# Porky's Hare Hunt (Looking for Redrawn Colorized version)



## Devide6754 (Sep 11, 2019)

Guys, can anyone tell me if anyone has the full episode called Porky's Hare Hunt with that redrawn colorized version? I remember watching that redrawn episode as a kid in a channel that i don't remember the name, i really want to watch it again because i love that episode. I used to have this for many years but unfortunately i formatted my SD card, clueless. Specifically, I was looking a lot for this redrawn episode for years, but now nothing, I just tried to find it on Google, Youtube and Dailymotion and I couldn't find it. So folks please, I really want this episode again, if anyone has it, then, please send me the download link. Thanks!


----------



## Alexander1970 (Sep 12, 2019)

Devide6754 said:


> Guys, can anyone tell me if anyone has the full episode called Porky's Hare Hunt with that redrawn colorized version? I remember watching that redrawn episode as a kid in a channel that i don't remember the name, i really want to watch it again because i love that episode.
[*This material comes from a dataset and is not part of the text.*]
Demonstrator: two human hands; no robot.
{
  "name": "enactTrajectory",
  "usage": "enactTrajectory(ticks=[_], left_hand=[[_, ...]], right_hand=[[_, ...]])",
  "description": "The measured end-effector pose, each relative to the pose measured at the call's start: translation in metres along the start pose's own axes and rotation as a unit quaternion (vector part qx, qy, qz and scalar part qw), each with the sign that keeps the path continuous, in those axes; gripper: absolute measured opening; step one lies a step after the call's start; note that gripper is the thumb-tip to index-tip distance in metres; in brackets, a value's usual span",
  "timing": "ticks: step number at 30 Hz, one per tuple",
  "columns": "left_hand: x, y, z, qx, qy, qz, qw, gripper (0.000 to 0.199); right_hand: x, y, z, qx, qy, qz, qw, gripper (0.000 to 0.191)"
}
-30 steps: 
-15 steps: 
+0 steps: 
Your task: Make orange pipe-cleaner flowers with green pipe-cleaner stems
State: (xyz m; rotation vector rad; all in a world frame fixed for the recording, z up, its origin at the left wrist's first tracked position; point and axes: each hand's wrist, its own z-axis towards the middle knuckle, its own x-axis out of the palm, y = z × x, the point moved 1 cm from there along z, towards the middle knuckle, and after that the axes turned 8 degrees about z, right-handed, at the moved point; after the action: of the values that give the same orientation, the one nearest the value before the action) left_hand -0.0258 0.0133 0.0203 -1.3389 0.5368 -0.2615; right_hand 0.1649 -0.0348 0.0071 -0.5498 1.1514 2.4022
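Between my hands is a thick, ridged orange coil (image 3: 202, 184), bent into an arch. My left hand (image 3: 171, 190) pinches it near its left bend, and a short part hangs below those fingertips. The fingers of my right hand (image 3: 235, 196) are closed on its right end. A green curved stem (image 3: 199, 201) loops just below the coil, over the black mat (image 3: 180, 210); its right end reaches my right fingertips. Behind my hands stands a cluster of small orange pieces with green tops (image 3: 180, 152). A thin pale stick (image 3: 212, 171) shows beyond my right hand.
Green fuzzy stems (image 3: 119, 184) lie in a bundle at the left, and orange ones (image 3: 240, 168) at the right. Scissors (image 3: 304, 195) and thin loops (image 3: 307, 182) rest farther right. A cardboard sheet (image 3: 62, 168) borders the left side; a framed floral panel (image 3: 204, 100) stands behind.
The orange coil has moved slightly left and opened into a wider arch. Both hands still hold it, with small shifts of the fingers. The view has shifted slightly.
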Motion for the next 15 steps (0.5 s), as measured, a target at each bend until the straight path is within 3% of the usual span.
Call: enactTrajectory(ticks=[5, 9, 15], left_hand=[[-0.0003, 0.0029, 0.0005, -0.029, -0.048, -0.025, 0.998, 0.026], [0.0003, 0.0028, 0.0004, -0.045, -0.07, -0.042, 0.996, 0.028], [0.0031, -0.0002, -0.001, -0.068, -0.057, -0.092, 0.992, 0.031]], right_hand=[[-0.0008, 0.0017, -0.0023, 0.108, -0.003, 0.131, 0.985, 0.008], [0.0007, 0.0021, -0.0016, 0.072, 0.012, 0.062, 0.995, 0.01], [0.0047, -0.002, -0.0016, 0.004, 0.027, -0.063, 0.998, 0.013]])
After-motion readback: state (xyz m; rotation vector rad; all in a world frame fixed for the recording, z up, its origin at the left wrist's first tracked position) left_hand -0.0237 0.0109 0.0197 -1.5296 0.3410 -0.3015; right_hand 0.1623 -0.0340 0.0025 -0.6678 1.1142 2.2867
I used to have this for many years but unfortunately i formatted my SD card, clueless. Specifically, I was looking a lot for this redrawn episode for years, but now nothing, I just tried to find it on Google, Youtube and Dailymotion and I couldn't find it. So folks please, I really want this episode again, if anyone has it, then, please send me the download link. Thanks!



Hello.

This one ?

https://www.dailymotion.com/video/x605rlp


----------



## Devide6754 (Sep 12, 2019)

alexander1970 said:


> https://www.dailymotion.com/video/x605rlp


No, this is the computer colorized version. But i want a FULL REDRAWN version. Do you have one?


----------



## Alexander1970 (Sep 12, 2019)

Devide6754 said:


> No, this is the computer colorized version. But i want a FULL REDRAWN version. Do you have one?



Sorry,no.


----------